R is a programming language geared towards statistical computing.
What makes R exciting is its community. Research groups and statisticians regularly publish R packages that allow you to reproduce and extend their analyses. R is an excellent choice for exploratory and confirmatory data analysis.
In this class we have three weeks together. And while there is some flexibility in what we cover, most of our exercises will focus on a small set of learning goals. Specifically, upon successful completion of this section, you should be able to:
- Use R for routine analytical tasks: invoking stastical functions, loading data, producing documents / figures, installing packages, etc.
- Visualize any given dataset in multiple ways, through a rudimentary understanding of the "Grammar of Graphics", and
ggplot2. - Manipulate, arrange, and mutat datasets you encounter using
dplyr.
This will provide you with a foundation for using R in your analysis workflow.
The book for this section is R for Data Science (R4D) by Hadley Wickham.
Each week's learning activities will center around an assigned reading and exercises from R4D.
R4D is up-to-date, good, and free.
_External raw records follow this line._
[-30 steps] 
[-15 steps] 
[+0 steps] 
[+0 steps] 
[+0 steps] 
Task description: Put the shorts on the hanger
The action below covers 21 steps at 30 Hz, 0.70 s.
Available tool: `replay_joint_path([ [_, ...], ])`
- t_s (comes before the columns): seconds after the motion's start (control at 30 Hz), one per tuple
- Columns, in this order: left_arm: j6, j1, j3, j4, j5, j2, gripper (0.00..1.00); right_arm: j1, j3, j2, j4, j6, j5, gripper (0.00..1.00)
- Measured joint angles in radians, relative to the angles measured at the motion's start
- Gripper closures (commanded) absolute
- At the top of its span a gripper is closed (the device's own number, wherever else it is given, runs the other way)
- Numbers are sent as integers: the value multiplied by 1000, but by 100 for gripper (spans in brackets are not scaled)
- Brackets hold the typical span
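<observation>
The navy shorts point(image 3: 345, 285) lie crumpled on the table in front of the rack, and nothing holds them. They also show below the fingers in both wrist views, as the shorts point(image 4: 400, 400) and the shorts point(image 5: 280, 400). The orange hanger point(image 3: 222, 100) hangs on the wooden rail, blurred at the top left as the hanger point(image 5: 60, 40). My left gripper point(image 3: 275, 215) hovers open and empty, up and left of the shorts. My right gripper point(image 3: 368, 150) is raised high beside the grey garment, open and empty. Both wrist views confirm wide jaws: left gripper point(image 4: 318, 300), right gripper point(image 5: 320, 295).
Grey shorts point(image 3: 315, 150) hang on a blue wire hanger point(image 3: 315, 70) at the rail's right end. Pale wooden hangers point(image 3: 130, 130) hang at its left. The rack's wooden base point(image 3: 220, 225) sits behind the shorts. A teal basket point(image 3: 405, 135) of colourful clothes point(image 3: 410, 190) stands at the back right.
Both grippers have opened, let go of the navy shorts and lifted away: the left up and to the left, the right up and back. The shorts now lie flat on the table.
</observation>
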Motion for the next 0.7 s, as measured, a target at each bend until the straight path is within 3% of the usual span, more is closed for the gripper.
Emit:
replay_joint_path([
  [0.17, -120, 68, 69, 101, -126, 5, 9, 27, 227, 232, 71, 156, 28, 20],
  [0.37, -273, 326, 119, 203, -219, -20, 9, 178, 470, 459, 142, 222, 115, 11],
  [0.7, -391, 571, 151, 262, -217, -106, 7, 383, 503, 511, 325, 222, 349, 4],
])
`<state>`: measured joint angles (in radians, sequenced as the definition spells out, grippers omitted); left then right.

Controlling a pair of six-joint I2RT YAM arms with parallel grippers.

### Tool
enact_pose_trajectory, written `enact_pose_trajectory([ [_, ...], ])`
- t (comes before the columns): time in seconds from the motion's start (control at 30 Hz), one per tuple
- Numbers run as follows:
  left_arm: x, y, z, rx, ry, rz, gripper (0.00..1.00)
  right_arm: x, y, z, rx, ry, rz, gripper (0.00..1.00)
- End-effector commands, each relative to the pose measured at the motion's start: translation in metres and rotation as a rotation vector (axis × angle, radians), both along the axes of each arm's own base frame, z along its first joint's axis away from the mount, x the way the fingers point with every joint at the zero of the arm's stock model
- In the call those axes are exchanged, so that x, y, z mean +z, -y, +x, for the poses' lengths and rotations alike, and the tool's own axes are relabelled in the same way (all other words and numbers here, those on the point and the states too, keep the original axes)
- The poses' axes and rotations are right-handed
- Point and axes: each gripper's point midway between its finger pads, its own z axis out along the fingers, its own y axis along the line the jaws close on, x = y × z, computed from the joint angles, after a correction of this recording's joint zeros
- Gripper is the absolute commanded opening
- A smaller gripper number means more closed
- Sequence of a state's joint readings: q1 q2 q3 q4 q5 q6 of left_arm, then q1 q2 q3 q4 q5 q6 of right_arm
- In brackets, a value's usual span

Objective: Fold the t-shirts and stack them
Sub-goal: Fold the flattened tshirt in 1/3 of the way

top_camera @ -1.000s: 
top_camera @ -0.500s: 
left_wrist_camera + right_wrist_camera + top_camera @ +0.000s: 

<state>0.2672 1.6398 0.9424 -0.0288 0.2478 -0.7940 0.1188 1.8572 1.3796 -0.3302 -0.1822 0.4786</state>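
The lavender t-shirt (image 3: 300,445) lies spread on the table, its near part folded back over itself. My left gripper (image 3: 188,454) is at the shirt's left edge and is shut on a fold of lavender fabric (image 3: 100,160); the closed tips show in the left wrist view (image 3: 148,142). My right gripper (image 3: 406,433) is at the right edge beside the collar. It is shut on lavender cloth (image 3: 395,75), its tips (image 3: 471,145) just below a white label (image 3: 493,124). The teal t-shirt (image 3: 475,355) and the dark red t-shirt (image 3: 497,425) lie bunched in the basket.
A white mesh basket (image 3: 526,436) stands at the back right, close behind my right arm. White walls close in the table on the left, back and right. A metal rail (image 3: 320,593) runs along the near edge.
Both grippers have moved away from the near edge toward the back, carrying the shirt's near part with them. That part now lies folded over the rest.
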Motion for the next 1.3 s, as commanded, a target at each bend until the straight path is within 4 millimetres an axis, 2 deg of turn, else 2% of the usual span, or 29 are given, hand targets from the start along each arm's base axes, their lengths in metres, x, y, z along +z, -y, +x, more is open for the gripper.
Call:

I recommend exploring this book well beyond the assigned exercises in this section.
To assess your progress, each week we'll assign a set of exercises from the R for Data Science book.
Guidelines: Some questions will require you to type out your reasoning or predictions. For example, question 5 in exercises 3.6.1 asks, "Will these two graphs look different? Why/why not?". For these types of questions, provide text along with any code you used to help answer them.
To turn these in, simply output an R Markdown document to PDF and upload both the PDF and your Rmd to Canvas.
I'll introduce each topic, but most in-class time will be dedicated to completing the assigned exercises and getting help where you need it.
In our first week, we'll become acquainted with R, R Studio, and learn to plot data we encounter with ggplot2.
- How WPI VIEW uses R + R Markdown for data visualization research.
- How your tools shape to you.
- Deliberate Practice (vs. Learning in The Trenches (vs. Shortcuts in the Trenches))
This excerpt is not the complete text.